Thanks to these findings, in addition to those of the Omo Valley in Ethiopia and Taung in South Africa, it can be stated that humans evolved in Africa and, therefore, Olduvai is often referred to as "the cradle of mankind" and, because of the value it represents for our history, it was declared a World Heritage by UNESCO in 1979.
Olduvai is a misspelling of Oldupai, a Masai word for a wild sisal plant that grows in the area.
The steep Olduvai Gorge is about 48.2 km long and 89.9m deep, not large enough to be classified as a canyon, but it is defined as a “ravine”, i.e. a narrow gorge flanked by rocky walls gauged out by a river.
The site was discovered accidentally in 1911 by German entomologist, Wilhelm Kattwinkel, who was chasing a butterfly to capture it for study reasons; he casually fell into the gorge and when he recovered he realised the importance of that layered fault.
It is believed that millions of years ago in this area there was a lake whose beaches were covered with volcanic ash; about 500,000 years ago, after intensive seismic activity, the course of a river was diverted to where it is today.
Over the millennia, the river eroded the valley and opened the way between sediments, bringing to light seven different sedimentary layers in the walls of the gorge.
Fossil remains of 60 hominids or so were unearthed; they cover a time period ranging from the appearance on earth of Australopithecus to Homo Sapiens, i.e. the species to which we belong.
From the fossil beds of Olduvai it is possible to reconstruct the events of mankind’s evolution; as many as seven major stratification units, from the oldest to the youngest have been classified, namely:
Bed I, dated 1.75 to 2.5 million years ago
Bed II, dated 1.2 to 1.75 million years ago
Bed III, dated 800,000 to 1.2 million years ago
Bed IV, dated 600,000 to 800,000 years ago
Masek Bed, dated 400,000 to 600,000 years ago
Ndutu Bed, dated 32,000 to 400,000 years ago
Naisiusiu Bed, dated 15,000 to 32,000 years ago
Bed I, the oldest deposit, is as much as 60 m thick and mainly consists of lavas overlain, volcanic deposits and sedimentary deposits.

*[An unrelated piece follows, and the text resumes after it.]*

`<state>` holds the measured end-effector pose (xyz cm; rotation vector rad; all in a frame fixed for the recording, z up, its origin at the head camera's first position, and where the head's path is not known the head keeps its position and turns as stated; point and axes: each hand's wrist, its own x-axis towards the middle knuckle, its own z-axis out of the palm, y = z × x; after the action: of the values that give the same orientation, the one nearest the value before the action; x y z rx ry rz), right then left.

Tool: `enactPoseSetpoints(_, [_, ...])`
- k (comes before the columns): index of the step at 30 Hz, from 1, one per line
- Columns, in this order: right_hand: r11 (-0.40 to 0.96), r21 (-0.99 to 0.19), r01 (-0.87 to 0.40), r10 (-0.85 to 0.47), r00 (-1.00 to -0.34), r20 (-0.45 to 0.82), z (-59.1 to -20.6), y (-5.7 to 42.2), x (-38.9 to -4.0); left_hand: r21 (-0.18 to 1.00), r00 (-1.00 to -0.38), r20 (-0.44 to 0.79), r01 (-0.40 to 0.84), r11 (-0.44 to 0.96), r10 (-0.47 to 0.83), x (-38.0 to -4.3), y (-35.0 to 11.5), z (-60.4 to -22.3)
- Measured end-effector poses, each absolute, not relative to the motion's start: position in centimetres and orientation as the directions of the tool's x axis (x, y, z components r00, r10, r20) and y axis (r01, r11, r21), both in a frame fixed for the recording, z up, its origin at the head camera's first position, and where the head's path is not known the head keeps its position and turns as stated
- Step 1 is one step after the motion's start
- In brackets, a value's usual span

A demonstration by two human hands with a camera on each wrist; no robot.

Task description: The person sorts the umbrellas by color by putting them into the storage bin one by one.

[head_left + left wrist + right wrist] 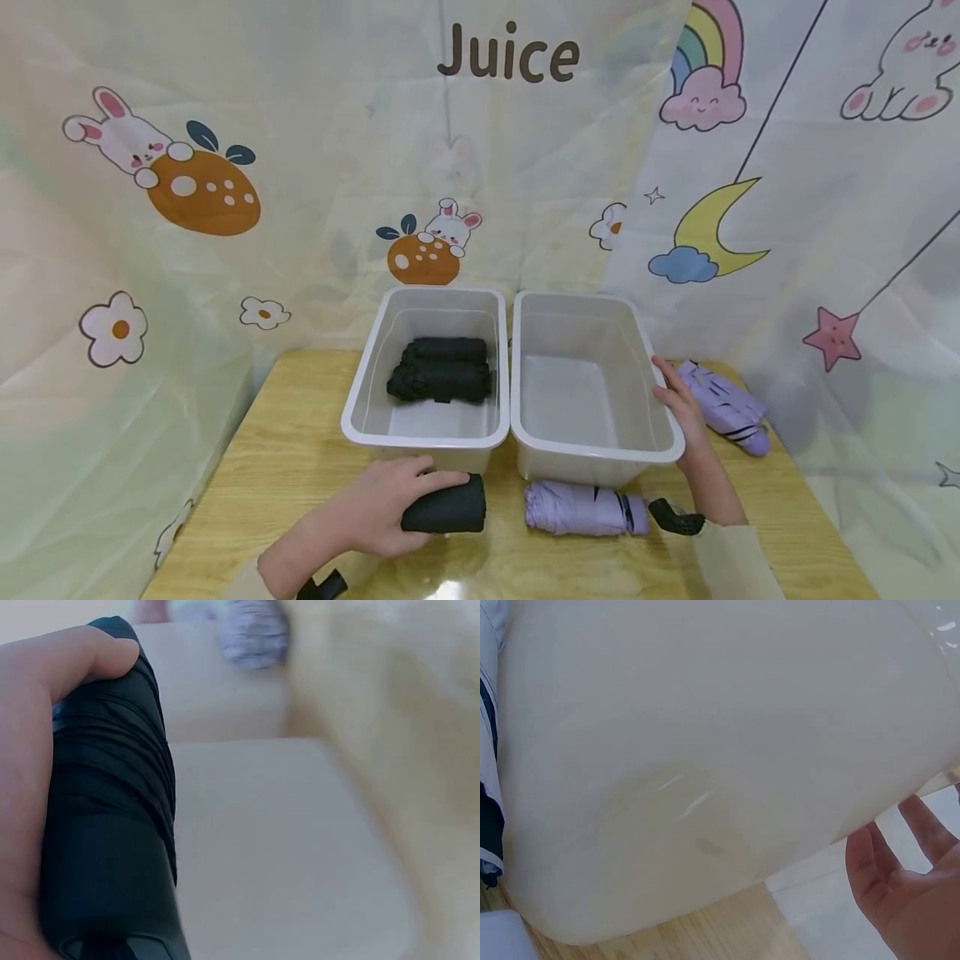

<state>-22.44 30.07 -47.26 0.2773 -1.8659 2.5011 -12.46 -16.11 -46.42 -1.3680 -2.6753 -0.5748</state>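
Observation:
My left hand (386, 504) grips a folded black umbrella (453, 507), which lies sideways in front of the left white bin (426, 437). In the left wrist view the thumb (112, 658) lies along the rolled cloth, with the handle end of the umbrella toward the camera. My right hand (684, 410) holds the right rim of the right white bin (600, 454), its fingertips at the lip. Nothing shows inside that bin. Two black folded umbrellas (442, 379) lie in the left bin.
A folded lilac umbrella (577, 508) lies on the wooden table (292, 433) before the right bin. Another lilac umbrella (723, 408) rests at the right, beyond my right hand. Behind the bins hangs a printed curtain (315, 167).

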Motion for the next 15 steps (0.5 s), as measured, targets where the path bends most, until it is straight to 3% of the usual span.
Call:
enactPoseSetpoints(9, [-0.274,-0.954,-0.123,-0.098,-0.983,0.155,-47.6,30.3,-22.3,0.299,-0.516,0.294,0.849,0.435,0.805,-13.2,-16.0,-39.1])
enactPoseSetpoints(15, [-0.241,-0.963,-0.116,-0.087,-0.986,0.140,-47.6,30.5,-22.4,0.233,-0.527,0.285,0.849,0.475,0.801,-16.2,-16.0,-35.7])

It mainly contains traces of encampments and tools made of basalt or quartz, which were used to produce sparks; these tools are called “Olduvian” just because they were found at Olduvai.
It is thought that the first hominids began creating these tools about 2.5 million years ago.
It was in Bed I that in 1959 the English archaeologist Mary Leakey discovered a fragment of a skull belonging to a hominid, who Mary’s husband Louis Leakey originally called Zinjanthropus boisei, later reclassified as Australopithecus boisei.
This finding was officially labelled OH 5, the acronym for Olduvai Hominid 5; this Australopithecus was also nicknamed “Nutcracker man” because of his huge molars, which is indicative of a predominantly vegetarian diet.
Bed I also revealed remains of a Homo habilis dating back to about 1.75 m.y.a., who is believed to be the creator of the tools found there.
More elaborated and sophisticated tools attributable to the Home Ergaster and dating back to 1.75 and 1.2 m.y.a. have been found in Bed II, which lies immediately above Bed I.
In Beds III and IV fossil tools and bones of the Acheulian period, dating back to more than 600,000 years ago, have been found.
More elaborated objects belonging to the Homo Sapiens have been found in younger layers.
On the edge of the gorge, 5 km away from the road leading to the Serengeti National Park, there is the Olduvai Gorge Museum, which was founded by Mary Leakey to collect the exhibits and artifacts found in the Gorge and at Laetoli, an area located about 50 km away from the Olduvai Gorge.
One of the rooms is devoted precisely to the Leakeys, with photographs of the excavation work and maps and documents reporting the process of excavation of fossils.
Many of the items exhibited in the museum are original findings, other are casts, namely those of hominid skulls.
A whole room is devoted to Laetoli fossil footprints and papers explaining the process of formation of these footprints, as well as maps and photographs of the finds.